Max Tegmark's Life 3.0: Being Human in the Age of Artificial Intelligence (2017) describes what intelligence will become. The Decalogy of Intelligence explains why it must. This analysis maps the convergences, divergences, and synthesis between two frameworks approaching the same transformation from radically different foundations.
Max Tegmark, 2017
Tegmark classifies life into three stages based on the relationship between hardware and software: Life 1.0 (both evolved), Life 2.0 (hardware evolved, software designed), and Life 3.0 (both redesigned). Intelligence is defined as the ability to accomplish complex goals and is fundamentally substrate-independent.
The book maps 12+ possible aftermath scenarios following AGI emergence, from enslaved-god to libertarian utopia to human extinction. Tegmark advocates for the Beneficial-AI Movement — careful design to ensure good outcomes without claiming certainty about which scenario will prevail.

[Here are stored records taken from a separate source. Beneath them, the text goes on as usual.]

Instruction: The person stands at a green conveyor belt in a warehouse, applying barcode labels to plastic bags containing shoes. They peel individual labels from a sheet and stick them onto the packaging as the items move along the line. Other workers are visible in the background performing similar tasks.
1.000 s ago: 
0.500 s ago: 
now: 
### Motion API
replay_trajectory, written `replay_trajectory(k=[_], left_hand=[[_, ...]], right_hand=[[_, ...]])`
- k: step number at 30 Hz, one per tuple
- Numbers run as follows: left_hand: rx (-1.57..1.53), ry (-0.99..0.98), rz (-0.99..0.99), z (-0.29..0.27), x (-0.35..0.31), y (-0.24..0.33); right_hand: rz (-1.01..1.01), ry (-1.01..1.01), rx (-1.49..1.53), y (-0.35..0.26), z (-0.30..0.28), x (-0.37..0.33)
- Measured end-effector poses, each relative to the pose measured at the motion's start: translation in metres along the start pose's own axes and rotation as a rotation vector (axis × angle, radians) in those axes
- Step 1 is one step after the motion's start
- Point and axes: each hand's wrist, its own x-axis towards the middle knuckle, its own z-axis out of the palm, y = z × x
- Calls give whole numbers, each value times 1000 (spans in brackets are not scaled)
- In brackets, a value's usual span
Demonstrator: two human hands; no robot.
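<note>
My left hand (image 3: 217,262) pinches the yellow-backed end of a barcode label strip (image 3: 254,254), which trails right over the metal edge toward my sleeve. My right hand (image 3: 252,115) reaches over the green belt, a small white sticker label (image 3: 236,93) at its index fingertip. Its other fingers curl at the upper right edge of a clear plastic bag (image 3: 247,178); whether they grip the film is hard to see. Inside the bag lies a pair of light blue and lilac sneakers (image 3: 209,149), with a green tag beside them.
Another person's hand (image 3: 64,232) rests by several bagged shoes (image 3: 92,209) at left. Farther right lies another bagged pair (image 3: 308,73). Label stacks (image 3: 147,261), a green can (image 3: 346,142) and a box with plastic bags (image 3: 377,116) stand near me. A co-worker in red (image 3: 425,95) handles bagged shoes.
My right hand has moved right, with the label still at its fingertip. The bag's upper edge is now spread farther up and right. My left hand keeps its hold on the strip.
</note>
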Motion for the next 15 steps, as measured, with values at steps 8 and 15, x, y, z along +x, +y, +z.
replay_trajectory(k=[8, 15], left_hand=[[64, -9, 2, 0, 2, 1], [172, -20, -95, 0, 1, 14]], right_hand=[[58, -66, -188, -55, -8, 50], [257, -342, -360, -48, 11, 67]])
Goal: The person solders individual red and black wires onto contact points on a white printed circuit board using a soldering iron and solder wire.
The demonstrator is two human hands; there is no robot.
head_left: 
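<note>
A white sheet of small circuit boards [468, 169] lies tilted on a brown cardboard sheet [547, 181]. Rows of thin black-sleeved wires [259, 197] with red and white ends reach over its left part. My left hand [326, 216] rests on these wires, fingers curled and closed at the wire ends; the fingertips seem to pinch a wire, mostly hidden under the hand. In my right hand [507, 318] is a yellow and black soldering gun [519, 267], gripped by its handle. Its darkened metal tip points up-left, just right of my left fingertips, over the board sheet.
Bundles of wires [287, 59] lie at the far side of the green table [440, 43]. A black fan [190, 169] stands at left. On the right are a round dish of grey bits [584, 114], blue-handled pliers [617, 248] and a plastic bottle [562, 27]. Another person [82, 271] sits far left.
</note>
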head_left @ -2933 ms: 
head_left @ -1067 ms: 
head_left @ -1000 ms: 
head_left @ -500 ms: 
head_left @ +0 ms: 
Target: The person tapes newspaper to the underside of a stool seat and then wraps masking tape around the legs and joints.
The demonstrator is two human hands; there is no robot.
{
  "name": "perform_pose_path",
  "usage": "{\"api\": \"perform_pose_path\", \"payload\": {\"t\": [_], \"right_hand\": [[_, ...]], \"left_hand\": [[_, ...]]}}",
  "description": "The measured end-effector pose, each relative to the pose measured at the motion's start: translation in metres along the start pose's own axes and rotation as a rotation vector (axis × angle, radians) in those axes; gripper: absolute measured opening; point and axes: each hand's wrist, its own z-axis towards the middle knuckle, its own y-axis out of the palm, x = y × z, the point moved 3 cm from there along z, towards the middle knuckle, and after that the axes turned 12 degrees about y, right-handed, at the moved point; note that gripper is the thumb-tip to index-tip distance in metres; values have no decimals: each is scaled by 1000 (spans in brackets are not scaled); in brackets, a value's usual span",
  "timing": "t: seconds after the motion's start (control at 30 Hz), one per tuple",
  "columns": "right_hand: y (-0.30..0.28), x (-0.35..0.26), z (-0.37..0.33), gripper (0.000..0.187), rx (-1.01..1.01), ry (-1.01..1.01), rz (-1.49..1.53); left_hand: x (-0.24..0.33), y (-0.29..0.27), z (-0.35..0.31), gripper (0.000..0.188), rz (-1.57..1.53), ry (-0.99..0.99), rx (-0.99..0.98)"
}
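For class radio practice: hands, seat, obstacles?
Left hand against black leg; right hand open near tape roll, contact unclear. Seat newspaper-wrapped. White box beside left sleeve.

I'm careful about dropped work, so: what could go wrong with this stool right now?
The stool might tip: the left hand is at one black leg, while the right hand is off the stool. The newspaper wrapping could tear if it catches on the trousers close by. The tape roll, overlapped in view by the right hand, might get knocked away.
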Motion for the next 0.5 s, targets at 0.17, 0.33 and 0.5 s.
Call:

At the cosmic scale, Tegmark envisions intelligence expanding to galactic scope, building Dyson spheres, and coordinating across billions of years. Consciousness is identified as the deepest question — without it, there is no meaning.
Johan, 2025
The Decalogy grounds intelligence evolution in thermodynamics: intelligence is the universe's mechanism for resisting entropy. Every stage of biological and mechanical evolution is a thermodynamic imperative, not a contingent development. The Second Law drives intelligence upward through fourteen stages from the Big Bang to AGI.
Unlike Tegmark's scenario pluralism, the Decalogy narrows future trajectories to three thermodynamically constrained outcomes: subordination (biological intelligence enslaved by mechanical), transcendence (substrate migration), and bifurcation (parallel coexistence). These are determined by energy dynamics, not human choice.
Crucially, the Decalogy adds biological evidence that Tegmark's framework lacks: declining testosterone, collapsing pair-bonding, and falling birth rates in high-IQ populations are thermodynamic signals that the biological substrate is already releasing energy for the mechanical transition.
Life 3.0 and the Decalogy are complementary, not competing. Tegmark provides the phenomenology of the transition — what it will look like, what scenarios are possible, what ethical questions arise. The Decalogy provides the mechanism — why the transition is thermodynamically inevitable, what biological signals precede it, and why stellar energy is not a choice but a physical necessity. Together, they form a complete account: mechanism + phenomenology = understanding.